Send back the listing, word for word.

• • • • • • •

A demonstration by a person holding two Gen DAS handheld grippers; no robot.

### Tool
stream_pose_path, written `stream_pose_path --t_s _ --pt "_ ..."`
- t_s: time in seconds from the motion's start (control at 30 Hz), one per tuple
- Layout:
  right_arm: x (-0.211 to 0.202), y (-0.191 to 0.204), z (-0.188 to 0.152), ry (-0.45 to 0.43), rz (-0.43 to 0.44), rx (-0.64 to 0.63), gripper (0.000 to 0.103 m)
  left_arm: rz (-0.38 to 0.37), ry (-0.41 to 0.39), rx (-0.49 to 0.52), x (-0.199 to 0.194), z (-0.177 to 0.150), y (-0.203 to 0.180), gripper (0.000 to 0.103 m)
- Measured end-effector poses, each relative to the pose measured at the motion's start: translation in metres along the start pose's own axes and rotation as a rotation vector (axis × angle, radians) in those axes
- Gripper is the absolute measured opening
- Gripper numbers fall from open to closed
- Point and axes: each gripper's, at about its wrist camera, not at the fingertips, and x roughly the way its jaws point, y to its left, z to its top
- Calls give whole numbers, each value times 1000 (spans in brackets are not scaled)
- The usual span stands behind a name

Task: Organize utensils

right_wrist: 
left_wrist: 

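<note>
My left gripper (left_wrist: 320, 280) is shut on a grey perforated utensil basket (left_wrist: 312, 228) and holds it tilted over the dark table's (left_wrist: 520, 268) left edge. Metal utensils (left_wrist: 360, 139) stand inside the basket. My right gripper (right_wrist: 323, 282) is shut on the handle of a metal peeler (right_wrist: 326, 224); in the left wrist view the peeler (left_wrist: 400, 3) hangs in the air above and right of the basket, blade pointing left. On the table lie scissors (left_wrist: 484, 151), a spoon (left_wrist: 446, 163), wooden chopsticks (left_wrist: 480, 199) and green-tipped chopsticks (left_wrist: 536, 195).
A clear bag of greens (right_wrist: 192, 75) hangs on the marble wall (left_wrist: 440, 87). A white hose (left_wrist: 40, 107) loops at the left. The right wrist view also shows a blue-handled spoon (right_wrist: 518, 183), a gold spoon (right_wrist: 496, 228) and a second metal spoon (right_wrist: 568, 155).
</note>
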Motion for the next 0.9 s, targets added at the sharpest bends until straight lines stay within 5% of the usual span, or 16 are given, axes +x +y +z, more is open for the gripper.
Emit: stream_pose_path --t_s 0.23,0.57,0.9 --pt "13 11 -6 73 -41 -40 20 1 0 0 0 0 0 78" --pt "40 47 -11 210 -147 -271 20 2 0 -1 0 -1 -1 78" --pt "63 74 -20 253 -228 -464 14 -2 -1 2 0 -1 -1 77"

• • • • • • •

* Output for this exercise
A demonstration by a person holding two Gen DAS handheld grippers; no robot.

### Tool
stream_pose_path, written `stream_pose_path --t_s _ --pt "_ ..."`
- t_s: time in seconds from the motion's start (control at 30 Hz), one per tuple
- Layout:
  right_arm: x (-0.211 to 0.202), y (-0.191 to 0.204), z (-0.188 to 0.152), ry (-0.45 to 0.43), rz (-0.43 to 0.44), rx (-0.64 to 0.63), gripper (0.000 to 0.103 m)
  left_arm: rz (-0.38 to 0.37), ry (-0.41 to 0.39), rx (-0.49 to 0.52), x (-0.199 to 0.194), z (-0.177 to 0.150), y (-0.203 to 0.180), gripper (0.000 to 0.103 m)
- Measured end-effector poses, each relative to the pose measured at the motion's start: translation in metres along the start pose's own axes and rotation as a rotation vector (axis × angle, radians) in those axes
- Gripper is the absolute measured opening
- Gripper numbers fall from open to closed
- Point and axes: each gripper's, at about its wrist camera, not at the fingertips, and x roughly the way its jaws point, y to its left, z to its top
- Calls give whole numbers, each value times 1000 (spans in brackets are not scaled)
- The usual span stands behind a name

Task: Organize utensils

right_wrist: 
left_wrist: 

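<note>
My left gripper (left_wrist: 320, 280) is shut on a grey perforated utensil basket (left_wrist: 312, 228) and holds it tilted over the dark table's (left_wrist: 520, 268) left edge. Metal utensils (left_wrist: 360, 139) stand inside the basket. My right gripper (right_wrist: 323, 282) is shut on the handle of a metal peeler (right_wrist: 326, 224); in the left wrist view the peeler (left_wrist: 400, 3) hangs in the air above and right of the basket, blade pointing left. On the table lie scissors (left_wrist: 484, 151), a spoon (left_wrist: 446, 163), wooden chopsticks (left_wrist: 480, 199) and green-tipped chopsticks (left_wrist: 536, 195).
A clear bag of greens (right_wrist: 192, 75) hangs on the marble wall (left_wrist: 440, 87). A white hose (left_wrist: 40, 107) loops at the left. The right wrist view also shows a blue-handled spoon (right_wrist: 518, 183), a gold spoon (right_wrist: 496, 228) and a second metal spoon (right_wrist: 568, 155).
</note>
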Motion for the next 0.9 s, targets added at the sharpest bends until straight lines stay within 5% of the usual span, or 16 are given, axes +x +y +z, more is open for the gripper.
Emit: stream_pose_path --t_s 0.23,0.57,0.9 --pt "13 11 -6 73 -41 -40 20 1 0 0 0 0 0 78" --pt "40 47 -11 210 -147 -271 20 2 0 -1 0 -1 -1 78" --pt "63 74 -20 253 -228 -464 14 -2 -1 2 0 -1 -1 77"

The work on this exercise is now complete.